Stored entries:
----------------------------------------

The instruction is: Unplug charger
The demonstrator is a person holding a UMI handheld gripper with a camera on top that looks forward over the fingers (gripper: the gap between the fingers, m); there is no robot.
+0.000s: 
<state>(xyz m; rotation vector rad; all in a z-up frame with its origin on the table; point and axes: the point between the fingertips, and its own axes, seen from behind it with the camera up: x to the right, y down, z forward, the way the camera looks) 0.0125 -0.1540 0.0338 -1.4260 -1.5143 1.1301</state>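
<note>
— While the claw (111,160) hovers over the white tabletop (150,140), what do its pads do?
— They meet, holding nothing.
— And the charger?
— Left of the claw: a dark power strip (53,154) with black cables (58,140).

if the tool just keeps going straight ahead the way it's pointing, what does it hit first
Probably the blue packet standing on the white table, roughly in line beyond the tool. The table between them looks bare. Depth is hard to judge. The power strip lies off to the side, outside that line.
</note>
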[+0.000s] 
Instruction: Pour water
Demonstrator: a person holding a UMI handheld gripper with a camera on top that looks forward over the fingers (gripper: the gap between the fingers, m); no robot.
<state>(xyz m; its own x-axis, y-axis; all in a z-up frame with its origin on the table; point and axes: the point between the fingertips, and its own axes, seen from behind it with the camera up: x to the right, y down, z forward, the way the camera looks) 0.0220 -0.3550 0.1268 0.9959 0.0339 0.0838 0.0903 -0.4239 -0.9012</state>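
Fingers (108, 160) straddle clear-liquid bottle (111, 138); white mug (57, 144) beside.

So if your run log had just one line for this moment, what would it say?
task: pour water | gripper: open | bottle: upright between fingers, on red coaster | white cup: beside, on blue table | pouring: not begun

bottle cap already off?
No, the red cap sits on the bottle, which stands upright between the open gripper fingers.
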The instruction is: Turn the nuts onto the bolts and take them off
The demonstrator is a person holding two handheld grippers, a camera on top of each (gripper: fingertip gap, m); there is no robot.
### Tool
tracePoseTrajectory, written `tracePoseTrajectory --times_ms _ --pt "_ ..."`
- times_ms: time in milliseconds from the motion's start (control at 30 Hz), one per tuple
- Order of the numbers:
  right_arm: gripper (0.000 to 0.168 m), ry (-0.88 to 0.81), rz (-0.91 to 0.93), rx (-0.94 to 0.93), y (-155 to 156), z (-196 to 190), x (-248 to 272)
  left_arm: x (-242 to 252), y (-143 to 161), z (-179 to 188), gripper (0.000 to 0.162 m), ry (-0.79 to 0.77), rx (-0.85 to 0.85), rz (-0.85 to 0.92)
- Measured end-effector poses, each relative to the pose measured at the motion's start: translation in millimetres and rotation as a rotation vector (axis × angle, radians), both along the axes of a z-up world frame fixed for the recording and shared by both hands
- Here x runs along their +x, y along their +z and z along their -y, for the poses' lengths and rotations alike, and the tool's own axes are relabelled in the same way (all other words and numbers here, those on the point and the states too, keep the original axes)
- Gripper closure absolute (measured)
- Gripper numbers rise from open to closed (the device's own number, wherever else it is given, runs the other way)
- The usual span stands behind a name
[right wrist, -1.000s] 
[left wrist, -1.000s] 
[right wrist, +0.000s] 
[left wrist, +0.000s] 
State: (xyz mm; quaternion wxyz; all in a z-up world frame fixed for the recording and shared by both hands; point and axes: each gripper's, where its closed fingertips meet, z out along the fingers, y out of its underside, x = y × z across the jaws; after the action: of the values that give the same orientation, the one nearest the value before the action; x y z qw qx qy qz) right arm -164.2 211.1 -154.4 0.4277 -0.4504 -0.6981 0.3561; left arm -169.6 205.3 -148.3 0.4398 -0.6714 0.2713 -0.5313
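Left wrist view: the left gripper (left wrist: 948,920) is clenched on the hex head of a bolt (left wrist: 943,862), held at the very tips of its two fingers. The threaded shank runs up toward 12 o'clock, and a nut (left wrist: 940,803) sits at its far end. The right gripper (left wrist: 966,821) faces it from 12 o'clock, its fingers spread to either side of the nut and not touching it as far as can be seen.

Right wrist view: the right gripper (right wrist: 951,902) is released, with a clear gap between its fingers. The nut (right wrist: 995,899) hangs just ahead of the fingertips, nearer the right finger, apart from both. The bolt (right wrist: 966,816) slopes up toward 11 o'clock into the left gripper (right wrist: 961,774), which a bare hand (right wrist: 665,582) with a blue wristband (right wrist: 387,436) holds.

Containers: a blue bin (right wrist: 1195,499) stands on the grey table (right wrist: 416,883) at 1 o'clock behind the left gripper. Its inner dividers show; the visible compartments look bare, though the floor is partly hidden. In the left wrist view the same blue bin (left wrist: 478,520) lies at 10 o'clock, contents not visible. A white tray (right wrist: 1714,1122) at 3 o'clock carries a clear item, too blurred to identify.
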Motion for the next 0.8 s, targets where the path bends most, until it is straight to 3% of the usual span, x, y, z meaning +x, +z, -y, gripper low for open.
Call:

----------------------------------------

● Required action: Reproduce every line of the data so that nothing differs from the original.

● Expected answer:
The instruction is: Unplug charger
The demonstrator is a person holding a UMI handheld gripper with a camera on top that looks forward over the fingers (gripper: the gap between the fingers, m); there is no robot.
+0.000s: 
<state>(xyz m; rotation vector rad; all in a z-up frame with its origin on the table; point and axes: the point between the fingertips, and its own axes, seen from behind it with the camera up: x to the right, y down, z forward, the way the camera looks) 0.0125 -0.1540 0.0338 -1.4260 -1.5143 1.1301</state>
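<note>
— While the claw (111,160) hovers over the white tabletop (150,140), what do its pads do?
— They meet, holding nothing.
— And the charger?
— Left of the claw: a dark power strip (53,154) with black cables (58,140).

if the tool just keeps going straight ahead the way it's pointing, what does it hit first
Probably the blue packet standing on the white table, roughly in line beyond the tool. The table between them looks bare. Depth is hard to judge. The power strip lies off to the side, outside that line.
</note>
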[+0.000s] 
Instruction: Pour water
Demonstrator: a person holding a UMI handheld gripper with a camera on top that looks forward over the fingers (gripper: the gap between the fingers, m); no robot.
<state>(xyz m; its own x-axis, y-axis; all in a z-up frame with its origin on the table; point and axes: the point between the fingertips, and its own axes, seen from behind it with the camera up: x to the right, y down, z forward, the way the camera looks) 0.0220 -0.3550 0.1268 0.9959 0.0339 0.0838 0.0903 -0.4239 -0.9012</state>
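Fingers (108, 160) straddle clear-liquid bottle (111, 138); white mug (57, 144) beside.

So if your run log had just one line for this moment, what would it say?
task: pour water | gripper: open | bottle: upright between fingers, on red coaster | white cup: beside, on blue table | pouring: not begun

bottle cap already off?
No, the red cap sits on the bottle, which stands upright between the open gripper fingers.
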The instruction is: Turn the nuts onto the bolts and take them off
The demonstrator is a person holding two handheld grippers, a camera on top of each (gripper: fingertip gap, m); there is no robot.
### Tool
tracePoseTrajectory, written `tracePoseTrajectory --times_ms _ --pt "_ ..."`
- times_ms: time in milliseconds from the motion's start (control at 30 Hz), one per tuple
- Order of the numbers:
  right_arm: gripper (0.000 to 0.168 m), ry (-0.88 to 0.81), rz (-0.91 to 0.93), rx (-0.94 to 0.93), y (-155 to 156), z (-196 to 190), x (-248 to 272)
  left_arm: x (-242 to 252), y (-143 to 161), z (-179 to 188), gripper (0.000 to 0.162 m), ry (-0.79 to 0.77), rx (-0.85 to 0.85), rz (-0.85 to 0.92)
- Measured end-effector poses, each relative to the pose measured at the motion's start: translation in millimetres and rotation as a rotation vector (axis × angle, radians), both along the axes of a z-up world frame fixed for the recording and shared by both hands
- Here x runs along their +x, y along their +z and z along their -y, for the poses' lengths and rotations alike, and the tool's own axes are relabelled in the same way (all other words and numbers here, those on the point and the states too, keep the original axes)
- Gripper closure absolute (measured)
- Gripper numbers rise from open to closed (the device's own number, wherever else it is given, runs the other way)
- The usual span stands behind a name
[right wrist, -1.000s] 
[left wrist, -1.000s] 
[right wrist, +0.000s] 
[left wrist, +0.000s] 
State: (xyz mm; quaternion wxyz; all in a z-up world frame fixed for the recording and shared by both hands; point and axes: each gripper's, where its closed fingertips meet, z out along the fingers, y out of its underside, x = y × z across the jaws; after the action: of the values that give the same orientation, the one nearest the value before the action; x y z qw qx qy qz) right arm -164.2 211.1 -154.4 0.4277 -0.4504 -0.6981 0.3561; left arm -169.6 205.3 -148.3 0.4398 -0.6714 0.2713 -0.5313
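Left wrist view: the left gripper (left wrist: 948,920) is clenched on the hex head of a bolt (left wrist: 943,862), held at the very tips of its two fingers. The threaded shank runs up toward 12 o'clock, and a nut (left wrist: 940,803) sits at its far end. The right gripper (left wrist: 966,821) faces it from 12 o'clock, its fingers spread to either side of the nut and not touching it as far as can be seen.

Right wrist view: the right gripper (right wrist: 951,902) is released, with a clear gap between its fingers. The nut (right wrist: 995,899) hangs just ahead of the fingertips, nearer the right finger, apart from both. The bolt (right wrist: 966,816) slopes up toward 11 o'clock into the left gripper (right wrist: 961,774), which a bare hand (right wrist: 665,582) with a blue wristband (right wrist: 387,436) holds.

Containers: a blue bin (right wrist: 1195,499) stands on the grey table (right wrist: 416,883) at 1 o'clock behind the left gripper. Its inner dividers show; the visible compartments look bare, though the floor is partly hidden. In the left wrist view the same blue bin (left wrist: 478,520) lies at 10 o'clock, contents not visible. A white tray (right wrist: 1714,1122) at 3 o'clock carries a clear item, too blurred to identify.
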Motion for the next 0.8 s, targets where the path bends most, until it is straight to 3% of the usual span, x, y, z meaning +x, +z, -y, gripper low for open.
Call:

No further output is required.